A novel describes a fragment of a world that could have been. And, if a Jane Austen, it describes it with such power and beauty, that the truth and lie become one. But even if all novels were collected together into some monstrous supernovel - only a scientist could be so crass - it still would not tell a story about the world from which predictions could be made. This supernovel would be fragmented and disjointed, being composed of many logically, physically and biologically possible histories, but not containing the one actual history of the world.

History, on the other hand, does try to tell a story about the world which is embedded in the realm of historical possibility. And so does science. Indeed, science and history have much in common[5]: they live in the same innermost realm of historical possibility, they share many tools and techniques, and they are trying to tell the same one story. All the chapters are not written yet, and may never be, but the key to understanding this story is that, when completed, it will be seen to be a single connected narrative of what happened since the universe began.

Science goes further and tries to predict the future behaviour of the world and in doing so, tries to sketch out some future chapters, all the while insisting on the complete connectedness across all parts of the story everywhere. But in any one of these sketches, it may concentrate on some particular aspect or theme, not requesting the reader (as a novelist does) to suspend belief, but requesting the reader to see the phenomenon in this or that light, the better to understand it.

The idea of level of explanation

If science is one connected story, as history is, it is not told in the same way at all times to all listeners. Sometimes it is told at a very high level, a grand sweeping vision of the birth and death of the universe across eons of time and vast intergalactic distances, with no place for minutiae such as the development of life on a little known planet in a solar system near the edge of an unremarkable galaxy.

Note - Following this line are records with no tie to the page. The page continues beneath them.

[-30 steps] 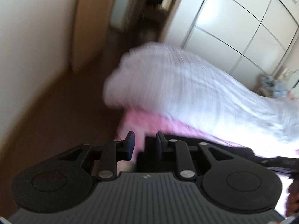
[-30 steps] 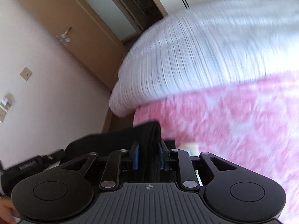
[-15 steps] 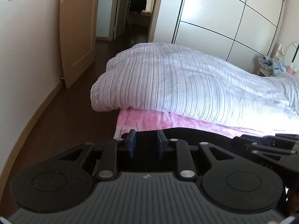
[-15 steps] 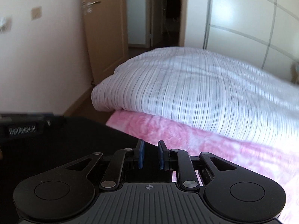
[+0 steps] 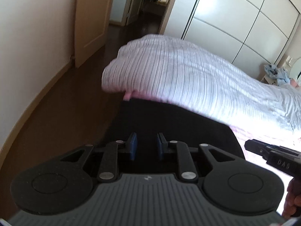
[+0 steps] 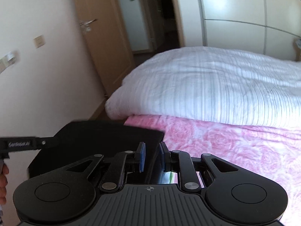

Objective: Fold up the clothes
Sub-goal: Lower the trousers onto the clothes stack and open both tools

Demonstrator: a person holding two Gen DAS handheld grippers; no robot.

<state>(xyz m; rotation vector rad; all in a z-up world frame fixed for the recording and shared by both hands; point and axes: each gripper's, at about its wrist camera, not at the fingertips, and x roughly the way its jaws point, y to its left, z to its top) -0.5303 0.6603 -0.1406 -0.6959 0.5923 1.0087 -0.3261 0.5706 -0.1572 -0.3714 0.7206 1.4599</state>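
Now both grippers, left gripper (image 5: 144,144) closing and right gripper (image 6: 151,157) clamped on the black garment (image 6: 105,141), carry it over the bed (image 6: 235,146); next, lay it flat.

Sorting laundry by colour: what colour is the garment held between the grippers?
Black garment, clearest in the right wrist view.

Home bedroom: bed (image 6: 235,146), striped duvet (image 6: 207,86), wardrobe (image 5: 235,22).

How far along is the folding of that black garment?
Done: nothing that shows; no folded clothes lie on the visible part of the pink sheet. In hand: the black garment hangs stretched between the left gripper and the right gripper, pinched by both. Left: probably laying it down and making the folds.
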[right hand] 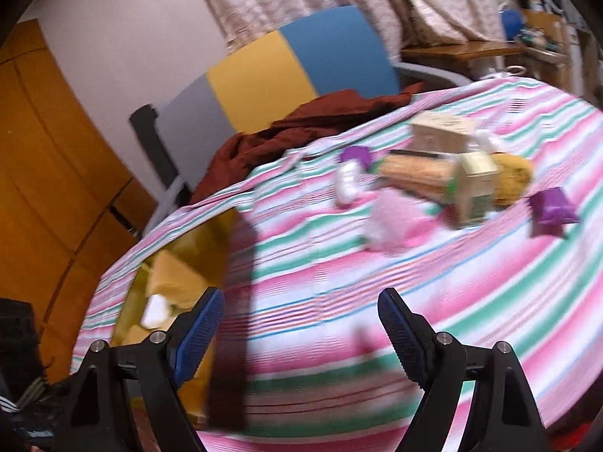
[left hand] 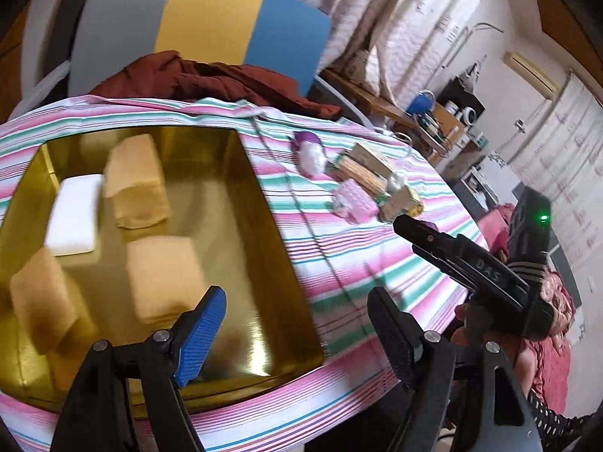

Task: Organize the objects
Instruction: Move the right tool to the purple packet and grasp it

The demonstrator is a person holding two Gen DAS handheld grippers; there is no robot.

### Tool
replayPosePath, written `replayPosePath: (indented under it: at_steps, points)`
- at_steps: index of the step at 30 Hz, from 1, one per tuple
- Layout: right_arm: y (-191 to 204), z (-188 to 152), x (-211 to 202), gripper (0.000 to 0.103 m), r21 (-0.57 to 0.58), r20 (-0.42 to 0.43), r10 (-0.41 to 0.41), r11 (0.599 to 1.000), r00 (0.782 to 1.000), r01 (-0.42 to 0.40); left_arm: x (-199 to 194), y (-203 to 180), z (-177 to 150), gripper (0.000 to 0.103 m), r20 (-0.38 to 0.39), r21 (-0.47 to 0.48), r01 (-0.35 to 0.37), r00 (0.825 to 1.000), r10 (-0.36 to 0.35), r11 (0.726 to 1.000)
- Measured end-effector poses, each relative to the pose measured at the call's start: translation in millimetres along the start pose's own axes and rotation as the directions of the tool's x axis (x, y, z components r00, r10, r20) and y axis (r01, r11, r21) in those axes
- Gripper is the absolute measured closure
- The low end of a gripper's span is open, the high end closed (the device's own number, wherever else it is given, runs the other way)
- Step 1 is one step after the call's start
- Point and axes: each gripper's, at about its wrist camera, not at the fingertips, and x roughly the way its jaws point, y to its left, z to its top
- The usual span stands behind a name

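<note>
Left hand-held gripper (left hand: 297,335) hangs over the near right edge of the gold tray (left hand: 264,233) with its jaws spread wide and nothing between them; the tray sits at the left of the striped counter (left hand: 358,263) and holds three tan blocks (left hand: 135,184) and a white block (left hand: 73,214); to its right, well apart, lies a blurred cluster of small things: a purple-and-white piece (left hand: 311,152), a long tan packet (left hand: 360,173), a pink packet (left hand: 354,201) and a small carton (left hand: 401,201); right hand-held gripper (right hand: 299,335) hovers over bare cloth nearer than that cluster, jaws also wide and empty; a purple packet (right hand: 552,209) lies alone at the far right; behind the counter stand a grey, yellow and blue chair (left hand: 211,26) and a rust-red cloth (left hand: 211,79).
</note>
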Motion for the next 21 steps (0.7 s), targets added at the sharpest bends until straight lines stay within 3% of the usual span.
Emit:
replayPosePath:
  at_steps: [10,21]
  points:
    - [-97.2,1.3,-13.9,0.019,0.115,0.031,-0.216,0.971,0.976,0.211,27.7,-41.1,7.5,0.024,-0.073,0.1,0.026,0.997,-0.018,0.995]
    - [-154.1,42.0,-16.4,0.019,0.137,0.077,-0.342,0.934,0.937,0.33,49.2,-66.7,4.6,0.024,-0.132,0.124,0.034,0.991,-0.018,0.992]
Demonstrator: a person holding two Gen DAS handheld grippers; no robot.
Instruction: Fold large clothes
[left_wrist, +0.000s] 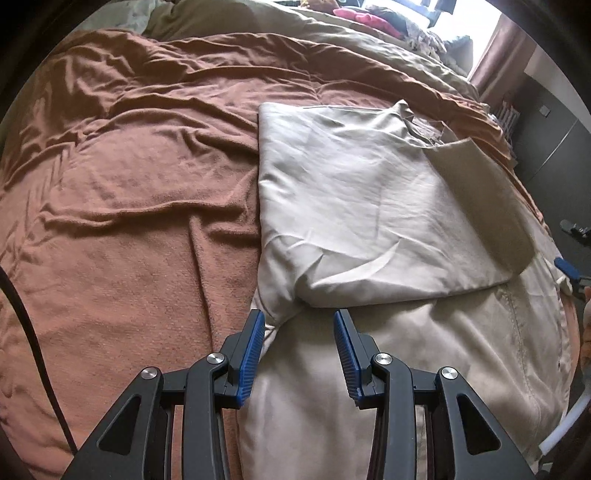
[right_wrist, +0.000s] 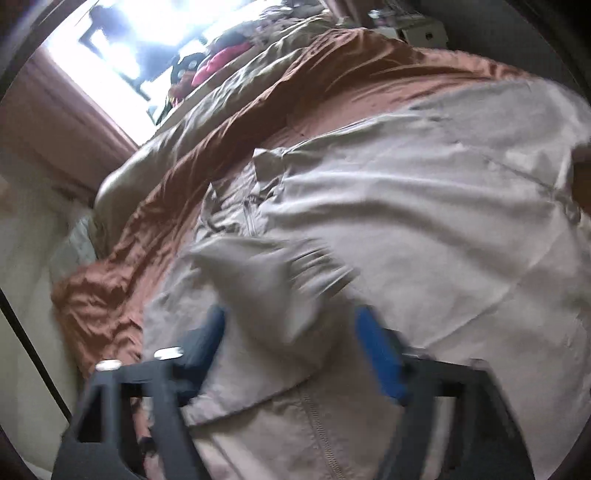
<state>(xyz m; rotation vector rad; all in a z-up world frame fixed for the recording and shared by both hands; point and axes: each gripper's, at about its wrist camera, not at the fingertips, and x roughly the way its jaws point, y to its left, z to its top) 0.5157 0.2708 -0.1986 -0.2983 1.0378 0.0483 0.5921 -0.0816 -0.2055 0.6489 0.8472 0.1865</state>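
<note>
The beige jacket (left_wrist: 369, 206) lay part-folded on the brown blanket (left_wrist: 129, 184). Your left gripper (left_wrist: 299, 332) hung wide open, empty, above its lower edge. Your right gripper (right_wrist: 291, 343) stood open around a blurred flap; closing mid-swing risked dragging the fold askew.

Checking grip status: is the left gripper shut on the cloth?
No, the left gripper is open above the beige fabric garment, holding nothing.
</note>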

Or else it is told at an abstract level of the abstruse mathematics of the subatomic world where matter, energy, space and time merge in a quantum soup. Each tell parts of the same story and each is connected to the other and to every other scientific story, so that we might ask which is the way that is best.

And best here means scientifically best: that which best assists our understanding, which best moves the game ahead, and which best communicates that understanding to others.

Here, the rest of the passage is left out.